→ **WHAT THE TASK ASKS**: A verbatim copy of the data is wanted, minus any picture in it.

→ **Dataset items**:

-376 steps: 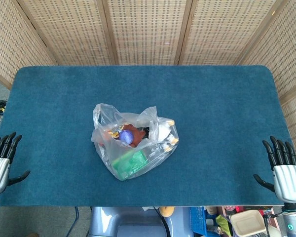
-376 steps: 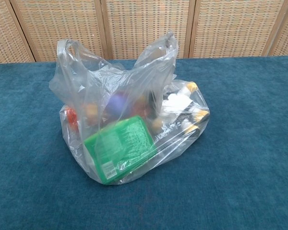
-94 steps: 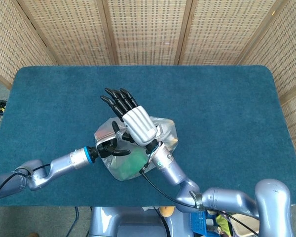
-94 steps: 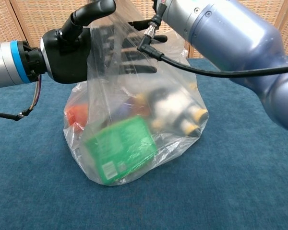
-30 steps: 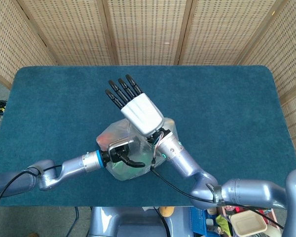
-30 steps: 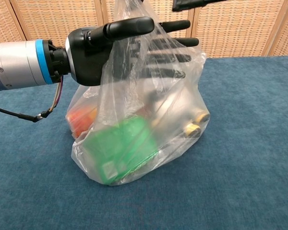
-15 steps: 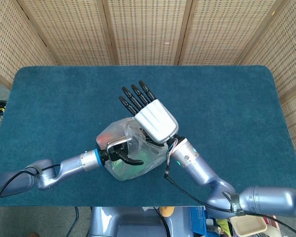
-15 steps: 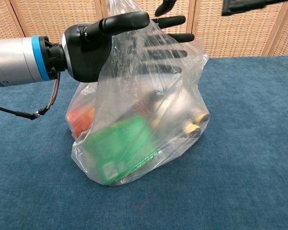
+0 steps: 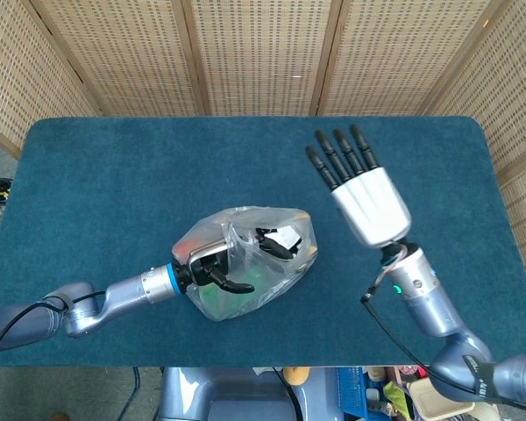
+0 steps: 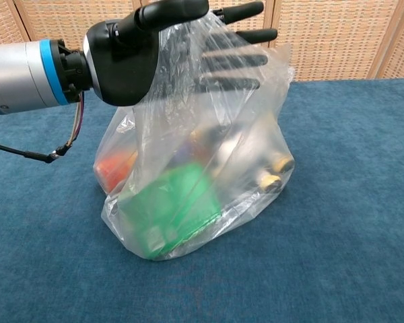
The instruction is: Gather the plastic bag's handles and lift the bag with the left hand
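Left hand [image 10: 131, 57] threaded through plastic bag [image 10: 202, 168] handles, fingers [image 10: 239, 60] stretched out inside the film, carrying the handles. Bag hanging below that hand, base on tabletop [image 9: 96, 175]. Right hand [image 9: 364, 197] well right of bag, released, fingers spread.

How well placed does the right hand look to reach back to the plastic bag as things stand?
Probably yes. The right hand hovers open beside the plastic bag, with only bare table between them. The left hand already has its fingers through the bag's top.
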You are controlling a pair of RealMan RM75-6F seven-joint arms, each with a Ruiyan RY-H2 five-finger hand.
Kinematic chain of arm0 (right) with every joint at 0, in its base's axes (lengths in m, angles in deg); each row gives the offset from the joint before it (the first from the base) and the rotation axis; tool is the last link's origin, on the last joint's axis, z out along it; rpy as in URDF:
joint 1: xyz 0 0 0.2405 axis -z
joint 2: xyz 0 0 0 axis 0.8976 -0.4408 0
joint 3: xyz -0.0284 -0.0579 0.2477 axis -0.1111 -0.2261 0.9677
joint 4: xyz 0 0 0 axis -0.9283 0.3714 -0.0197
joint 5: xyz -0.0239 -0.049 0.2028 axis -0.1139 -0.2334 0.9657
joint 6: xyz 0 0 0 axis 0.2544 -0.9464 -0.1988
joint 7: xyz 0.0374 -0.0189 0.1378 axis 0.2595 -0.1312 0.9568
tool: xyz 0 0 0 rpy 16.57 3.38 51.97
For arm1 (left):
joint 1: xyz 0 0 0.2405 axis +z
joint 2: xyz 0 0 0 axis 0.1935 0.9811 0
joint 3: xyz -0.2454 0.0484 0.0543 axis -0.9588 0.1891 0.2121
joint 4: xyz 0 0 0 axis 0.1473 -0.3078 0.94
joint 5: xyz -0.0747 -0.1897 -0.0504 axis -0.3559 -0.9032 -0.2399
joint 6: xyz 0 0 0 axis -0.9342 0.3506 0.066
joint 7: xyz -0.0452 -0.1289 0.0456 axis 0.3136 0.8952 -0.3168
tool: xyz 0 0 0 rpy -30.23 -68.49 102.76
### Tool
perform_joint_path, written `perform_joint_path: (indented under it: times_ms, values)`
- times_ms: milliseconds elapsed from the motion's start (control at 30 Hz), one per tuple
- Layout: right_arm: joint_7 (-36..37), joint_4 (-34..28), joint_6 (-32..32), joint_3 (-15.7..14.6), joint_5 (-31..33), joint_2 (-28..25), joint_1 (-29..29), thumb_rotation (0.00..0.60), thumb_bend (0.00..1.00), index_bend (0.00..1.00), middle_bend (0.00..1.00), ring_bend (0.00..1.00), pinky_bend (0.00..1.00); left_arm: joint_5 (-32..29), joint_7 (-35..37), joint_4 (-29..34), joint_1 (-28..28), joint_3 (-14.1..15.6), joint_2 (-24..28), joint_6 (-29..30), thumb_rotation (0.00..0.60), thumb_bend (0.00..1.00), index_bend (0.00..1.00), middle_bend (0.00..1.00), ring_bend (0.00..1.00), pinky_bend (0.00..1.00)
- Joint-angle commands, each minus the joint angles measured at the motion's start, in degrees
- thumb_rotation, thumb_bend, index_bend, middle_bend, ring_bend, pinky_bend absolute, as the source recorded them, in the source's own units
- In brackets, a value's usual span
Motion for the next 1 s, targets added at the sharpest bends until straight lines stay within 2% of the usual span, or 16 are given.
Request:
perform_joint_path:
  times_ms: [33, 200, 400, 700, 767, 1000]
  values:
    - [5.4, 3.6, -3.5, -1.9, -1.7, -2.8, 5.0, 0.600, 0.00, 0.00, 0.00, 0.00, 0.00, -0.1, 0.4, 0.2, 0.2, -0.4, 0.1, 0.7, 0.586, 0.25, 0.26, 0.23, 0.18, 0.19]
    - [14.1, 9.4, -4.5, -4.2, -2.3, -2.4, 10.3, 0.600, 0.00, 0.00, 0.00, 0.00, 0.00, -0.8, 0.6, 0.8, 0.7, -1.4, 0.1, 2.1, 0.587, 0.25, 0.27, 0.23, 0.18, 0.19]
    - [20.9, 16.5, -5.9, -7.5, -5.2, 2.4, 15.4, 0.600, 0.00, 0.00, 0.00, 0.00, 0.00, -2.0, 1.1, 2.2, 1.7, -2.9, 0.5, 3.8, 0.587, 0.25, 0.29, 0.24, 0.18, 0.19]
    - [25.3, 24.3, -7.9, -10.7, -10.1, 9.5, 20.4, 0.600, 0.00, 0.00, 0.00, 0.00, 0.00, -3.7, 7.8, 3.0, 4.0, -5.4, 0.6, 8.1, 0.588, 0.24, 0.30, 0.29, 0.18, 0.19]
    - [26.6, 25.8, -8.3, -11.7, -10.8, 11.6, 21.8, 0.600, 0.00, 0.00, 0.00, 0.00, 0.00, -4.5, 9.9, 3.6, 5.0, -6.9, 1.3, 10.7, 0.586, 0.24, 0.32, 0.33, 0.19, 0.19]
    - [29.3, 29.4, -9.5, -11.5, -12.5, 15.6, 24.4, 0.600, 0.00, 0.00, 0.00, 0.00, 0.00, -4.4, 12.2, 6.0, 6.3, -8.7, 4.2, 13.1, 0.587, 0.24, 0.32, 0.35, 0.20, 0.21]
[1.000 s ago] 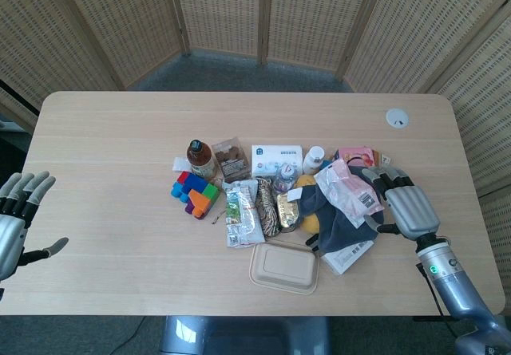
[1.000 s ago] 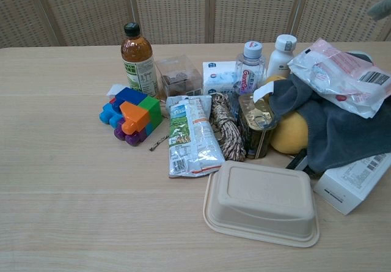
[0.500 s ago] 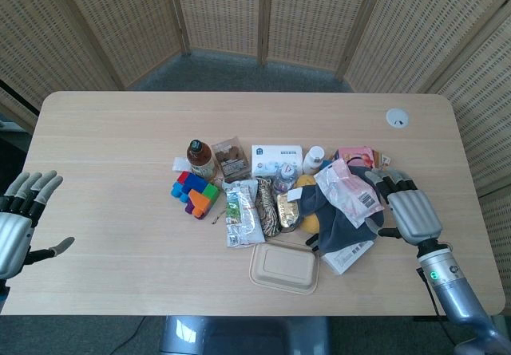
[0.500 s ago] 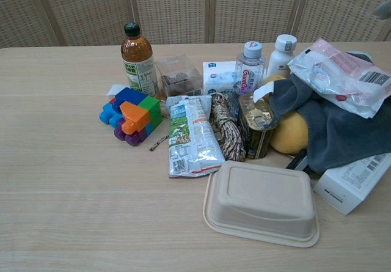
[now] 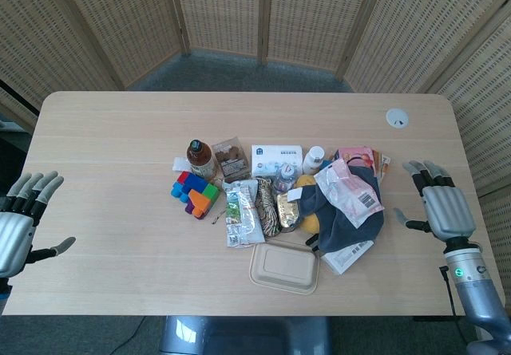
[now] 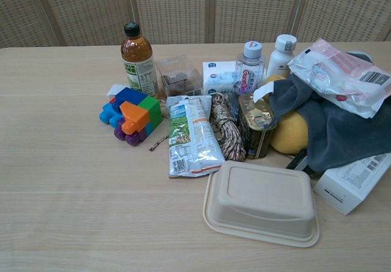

→ **EXPECTED ANSWER**:
-376 steps: 
-376 steps: 
-94 steps: 
-94 steps: 
-30 steps: 
-30 steps: 
-15 steps: 
-15 steps: 
+0 steps: 
+0 steps: 
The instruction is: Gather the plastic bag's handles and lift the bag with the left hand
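Left hand [image 10: 131, 57] threaded through plastic bag [image 10: 202, 168] handles, fingers [image 10: 239, 60] stretched out inside the film, carrying the handles. Bag hanging below that hand, base on tabletop [image 9: 96, 175]. Right hand [image 9: 364, 197] well right of bag, released, fingers spread.

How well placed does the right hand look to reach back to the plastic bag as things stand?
Probably yes. The right hand hovers open beside the plastic bag, with only bare table between them. The left hand already has its fingers through the bag's top.
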You are controlling a pair of RealMan RM75-6F seven-joint arms, each with a Ruiyan RY-H2 five-finger hand.
Kinematic chain of arm0 (right) with every joint at 0, in its base's axes (lengths in m, angles in deg); each row gives the offset from the joint before it (the first from the base) and the rotation axis; tool is the last link's origin, on the last joint's axis, z out along it; rpy as in URDF:
joint 1: xyz 0 0 0.2405 axis -z
joint 2: xyz 0 0 0 axis 0.8976 -0.4408 0
joint 3: xyz -0.0284 -0.0579 0.2477 axis -0.1111 -0.2261 0.9677
joint 4: xyz 0 0 0 axis -0.9283 0.3714 -0.0197
joint 5: xyz -0.0239 -0.049 0.2028 axis -0.1139 -0.2334 0.9657
joint 6: xyz 0 0 0 axis 0.2544 -0.9464 -0.1988
joint 7: xyz 0.0374 -0.0189 0.1378 axis 0.2595 -0.1312 0.9568
tool: xyz 0 0 0 rpy 16.57 3.38 51.97
For arm1 (left):
joint 1: xyz 0 0 0.2405 axis +z
joint 2: xyz 0 0 0 axis 0.1935 0.9811 0
joint 3: xyz -0.2454 0.0484 0.0543 axis -0.9588 0.1891 0.2121
joint 4: xyz 0 0 0 axis 0.1473 -0.3078 0.94
joint 5: xyz -0.0747 -0.1897 -0.0504 axis -0.3559 -0.9032 -0.2399
joint 6: xyz 0 0 0 axis -0.9342 0.3506 0.066
joint 7: xyz -0.0452 -0.1289 0.0456 axis 0.3136 0.8952 -0.3168
tool: xyz 0 0 0 rpy -30.23 -68.49 102.76
### Tool
perform_joint_path, written `perform_joint_path: (indented under it: times_ms, values)`
- times_ms: milliseconds elapsed from the motion's start (control at 30 Hz), one per tuple
- Layout: right_arm: joint_7 (-36..37), joint_4 (-34..28), joint_6 (-32..32), joint_3 (-15.7..14.6), joint_5 (-31..33), joint_2 (-28..25), joint_1 (-29..29), thumb_rotation (0.00..0.60), thumb_bend (0.00..1.00), index_bend (0.00..1.00), middle_bend (0.00..1.00), ring_bend (0.00..1.00), pinky_bend (0.00..1.00); left_arm: joint_5 (-32..29), joint_7 (-35..37), joint_4 (-29..34), joint_1 (-28..28), joint_3 (-14.1..15.6), joint_2 (-24..28), joint_6 (-29..30), thumb_rotation (0.00..0.60), thumb_bend (0.00..1.00), index_bend (0.00..1.00), middle_bend (0.00..1.00), ring_bend (0.00..1.00), pinky_bend (0.00..1.00)
- Joint-angle commands, each minus the joint angles measured at the motion's start, in degrees
- thumb_rotation, thumb_bend, index_bend, middle_bend, ring_bend, pinky_bend absolute, as the source recorded them, in the source's own units
- In brackets, a value's usual span
Motion for the next 1 s, targets added at the sharpest bends until straight lines stay within 2% of the usual span, or 16 are given.
Request:
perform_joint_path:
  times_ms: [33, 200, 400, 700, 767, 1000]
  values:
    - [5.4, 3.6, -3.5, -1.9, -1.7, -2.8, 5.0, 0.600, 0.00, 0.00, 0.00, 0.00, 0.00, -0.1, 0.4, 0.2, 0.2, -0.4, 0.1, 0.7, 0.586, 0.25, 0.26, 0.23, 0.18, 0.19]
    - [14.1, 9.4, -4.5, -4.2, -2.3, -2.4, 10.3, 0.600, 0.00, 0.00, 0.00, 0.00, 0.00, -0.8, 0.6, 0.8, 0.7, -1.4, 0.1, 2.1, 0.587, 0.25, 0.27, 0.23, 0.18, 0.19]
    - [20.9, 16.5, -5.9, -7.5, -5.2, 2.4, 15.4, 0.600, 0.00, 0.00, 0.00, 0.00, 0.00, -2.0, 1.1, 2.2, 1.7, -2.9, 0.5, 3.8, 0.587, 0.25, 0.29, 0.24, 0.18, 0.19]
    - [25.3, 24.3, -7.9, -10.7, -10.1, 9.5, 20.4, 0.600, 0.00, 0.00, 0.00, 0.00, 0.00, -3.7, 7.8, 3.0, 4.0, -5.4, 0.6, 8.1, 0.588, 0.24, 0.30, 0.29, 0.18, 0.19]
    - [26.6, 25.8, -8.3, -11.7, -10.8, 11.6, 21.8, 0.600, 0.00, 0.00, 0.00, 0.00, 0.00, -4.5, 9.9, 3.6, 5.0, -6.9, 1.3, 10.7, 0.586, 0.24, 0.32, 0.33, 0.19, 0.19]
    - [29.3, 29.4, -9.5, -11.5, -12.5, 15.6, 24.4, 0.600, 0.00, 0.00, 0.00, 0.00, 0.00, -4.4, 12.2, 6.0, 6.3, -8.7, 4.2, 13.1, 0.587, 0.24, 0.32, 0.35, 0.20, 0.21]
[1.000 s ago] 
[1.000 s ago] 
[0.500 s ago] 
[0.500 s ago] 
[now] 
[now] 

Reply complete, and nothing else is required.